Action item: Reproduced exactly, the lines from the start of the material through the line containing "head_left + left" should be the whole answer, with pictures excluded.

Record extracts:
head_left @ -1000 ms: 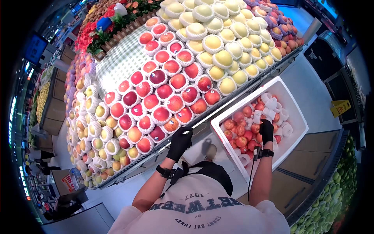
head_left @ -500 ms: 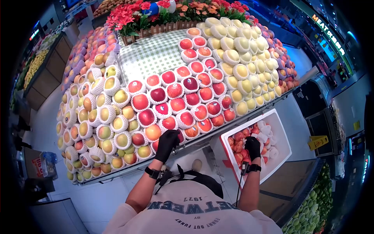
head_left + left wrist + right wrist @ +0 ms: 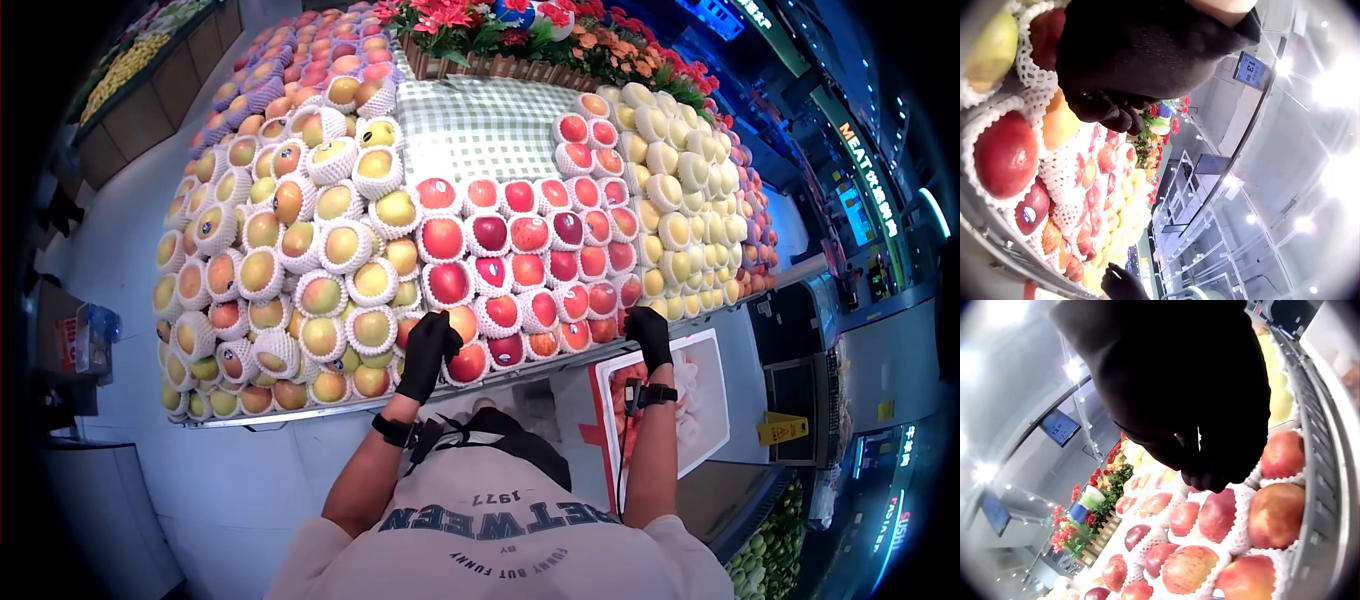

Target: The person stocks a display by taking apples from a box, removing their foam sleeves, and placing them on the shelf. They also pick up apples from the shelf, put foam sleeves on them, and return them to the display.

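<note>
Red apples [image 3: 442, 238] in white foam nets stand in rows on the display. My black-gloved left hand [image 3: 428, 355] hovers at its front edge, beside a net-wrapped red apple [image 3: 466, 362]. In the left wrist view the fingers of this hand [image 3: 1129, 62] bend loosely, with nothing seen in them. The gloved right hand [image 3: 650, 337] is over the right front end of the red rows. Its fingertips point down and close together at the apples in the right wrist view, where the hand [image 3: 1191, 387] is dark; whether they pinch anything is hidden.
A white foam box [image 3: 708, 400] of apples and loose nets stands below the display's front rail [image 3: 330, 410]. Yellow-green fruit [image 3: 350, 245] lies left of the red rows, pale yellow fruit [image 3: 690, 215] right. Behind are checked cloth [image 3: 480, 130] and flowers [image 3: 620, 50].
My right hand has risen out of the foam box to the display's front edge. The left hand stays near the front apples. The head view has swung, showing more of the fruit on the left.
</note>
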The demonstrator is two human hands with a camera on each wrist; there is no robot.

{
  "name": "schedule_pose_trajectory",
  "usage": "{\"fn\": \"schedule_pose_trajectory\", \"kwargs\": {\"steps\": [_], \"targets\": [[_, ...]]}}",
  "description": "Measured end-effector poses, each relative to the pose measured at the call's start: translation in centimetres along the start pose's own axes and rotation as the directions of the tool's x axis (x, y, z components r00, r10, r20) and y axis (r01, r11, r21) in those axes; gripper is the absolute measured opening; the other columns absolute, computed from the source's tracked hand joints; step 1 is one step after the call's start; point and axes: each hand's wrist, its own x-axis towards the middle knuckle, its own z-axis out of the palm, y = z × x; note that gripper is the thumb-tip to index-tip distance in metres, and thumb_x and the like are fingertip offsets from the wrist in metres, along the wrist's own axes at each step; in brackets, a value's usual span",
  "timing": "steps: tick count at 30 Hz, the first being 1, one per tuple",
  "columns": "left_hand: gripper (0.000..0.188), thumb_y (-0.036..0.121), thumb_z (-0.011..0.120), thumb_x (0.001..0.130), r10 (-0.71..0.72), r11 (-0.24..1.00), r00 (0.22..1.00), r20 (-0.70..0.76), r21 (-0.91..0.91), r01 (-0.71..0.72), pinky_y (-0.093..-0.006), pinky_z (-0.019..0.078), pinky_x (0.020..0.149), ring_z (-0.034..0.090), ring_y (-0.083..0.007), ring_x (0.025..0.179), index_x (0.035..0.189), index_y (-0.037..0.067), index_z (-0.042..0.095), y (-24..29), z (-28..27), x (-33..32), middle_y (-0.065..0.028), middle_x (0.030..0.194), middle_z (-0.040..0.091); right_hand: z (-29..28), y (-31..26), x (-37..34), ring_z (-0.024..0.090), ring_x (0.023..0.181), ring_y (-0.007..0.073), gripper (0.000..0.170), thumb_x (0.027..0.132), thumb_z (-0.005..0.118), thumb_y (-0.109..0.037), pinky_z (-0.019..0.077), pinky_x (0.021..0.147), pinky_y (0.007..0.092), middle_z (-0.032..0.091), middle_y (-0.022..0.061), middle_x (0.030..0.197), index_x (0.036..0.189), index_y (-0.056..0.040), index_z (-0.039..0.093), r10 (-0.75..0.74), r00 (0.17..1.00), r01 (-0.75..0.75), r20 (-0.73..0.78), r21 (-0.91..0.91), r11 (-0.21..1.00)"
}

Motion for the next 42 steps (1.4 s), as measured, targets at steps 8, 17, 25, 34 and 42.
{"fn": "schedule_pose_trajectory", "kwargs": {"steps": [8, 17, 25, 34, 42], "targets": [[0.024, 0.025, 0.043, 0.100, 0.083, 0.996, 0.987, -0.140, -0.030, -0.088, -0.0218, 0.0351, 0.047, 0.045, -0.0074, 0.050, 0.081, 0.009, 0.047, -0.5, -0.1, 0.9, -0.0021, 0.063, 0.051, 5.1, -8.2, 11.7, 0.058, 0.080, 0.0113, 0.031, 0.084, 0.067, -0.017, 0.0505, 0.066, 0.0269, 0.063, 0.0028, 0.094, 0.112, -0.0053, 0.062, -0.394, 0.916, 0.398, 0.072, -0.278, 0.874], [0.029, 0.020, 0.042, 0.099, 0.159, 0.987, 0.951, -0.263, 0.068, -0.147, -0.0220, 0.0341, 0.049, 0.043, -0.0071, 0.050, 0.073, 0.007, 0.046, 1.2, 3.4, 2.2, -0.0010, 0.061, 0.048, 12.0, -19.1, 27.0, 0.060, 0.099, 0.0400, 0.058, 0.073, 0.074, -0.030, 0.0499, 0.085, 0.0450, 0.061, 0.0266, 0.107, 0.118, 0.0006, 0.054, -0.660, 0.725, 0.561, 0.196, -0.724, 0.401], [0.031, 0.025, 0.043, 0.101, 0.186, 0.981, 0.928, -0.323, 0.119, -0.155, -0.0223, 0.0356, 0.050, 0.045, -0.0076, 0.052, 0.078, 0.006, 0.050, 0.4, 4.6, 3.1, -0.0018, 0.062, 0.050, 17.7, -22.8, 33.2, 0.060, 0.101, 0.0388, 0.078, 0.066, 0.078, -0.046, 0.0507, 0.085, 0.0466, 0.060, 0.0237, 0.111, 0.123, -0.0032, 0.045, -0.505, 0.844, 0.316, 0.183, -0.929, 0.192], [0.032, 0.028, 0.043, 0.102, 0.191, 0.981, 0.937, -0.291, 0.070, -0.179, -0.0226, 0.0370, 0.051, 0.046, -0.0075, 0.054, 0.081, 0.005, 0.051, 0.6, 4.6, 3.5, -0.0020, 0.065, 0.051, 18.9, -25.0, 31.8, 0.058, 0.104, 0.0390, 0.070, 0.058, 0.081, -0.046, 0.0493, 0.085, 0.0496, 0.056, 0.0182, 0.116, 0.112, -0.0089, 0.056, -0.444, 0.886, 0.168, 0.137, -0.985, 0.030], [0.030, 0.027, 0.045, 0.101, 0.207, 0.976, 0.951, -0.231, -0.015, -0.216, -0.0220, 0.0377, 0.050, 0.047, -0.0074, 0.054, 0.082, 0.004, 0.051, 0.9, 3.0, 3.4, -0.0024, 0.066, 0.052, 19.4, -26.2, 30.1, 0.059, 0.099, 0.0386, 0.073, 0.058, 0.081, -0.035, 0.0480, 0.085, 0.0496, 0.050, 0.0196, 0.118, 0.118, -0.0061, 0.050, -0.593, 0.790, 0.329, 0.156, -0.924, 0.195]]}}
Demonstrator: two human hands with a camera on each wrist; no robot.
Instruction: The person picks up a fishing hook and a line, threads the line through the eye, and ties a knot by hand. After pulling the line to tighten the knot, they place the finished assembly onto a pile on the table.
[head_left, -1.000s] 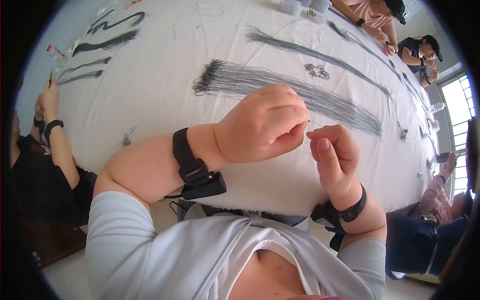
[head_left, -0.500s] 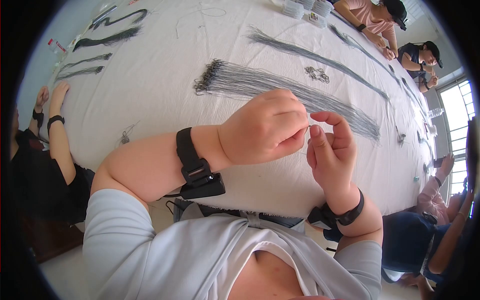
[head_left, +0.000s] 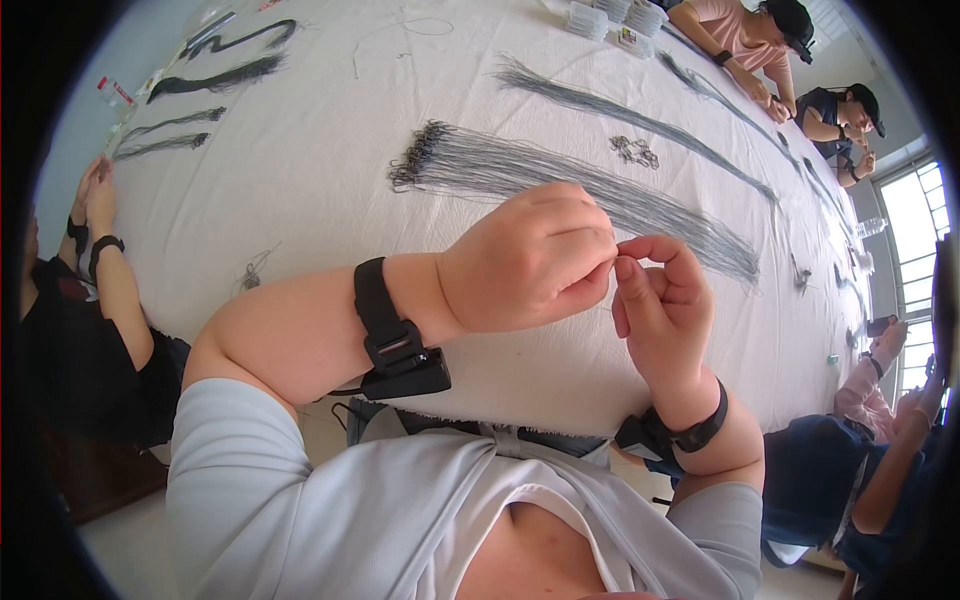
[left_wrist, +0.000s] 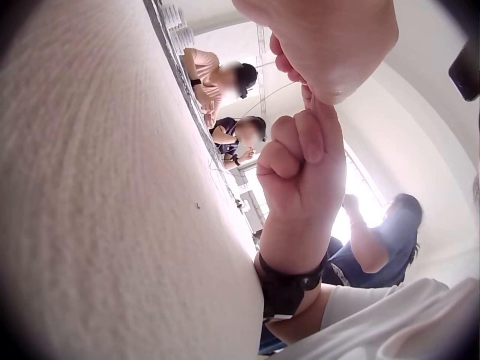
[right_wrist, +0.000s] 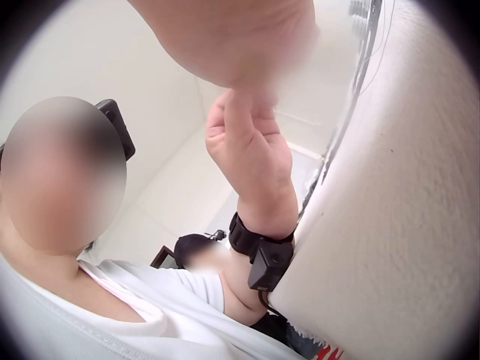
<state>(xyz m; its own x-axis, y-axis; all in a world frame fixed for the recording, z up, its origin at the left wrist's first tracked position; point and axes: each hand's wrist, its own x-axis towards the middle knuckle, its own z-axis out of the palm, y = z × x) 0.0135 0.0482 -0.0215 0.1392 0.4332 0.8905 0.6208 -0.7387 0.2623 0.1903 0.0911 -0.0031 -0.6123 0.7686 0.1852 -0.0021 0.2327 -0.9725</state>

Answer:
head_left @ -1000 ms: 
head_left @ -500 ms: 
head_left + left wrist + right wrist @ +0 ms: 

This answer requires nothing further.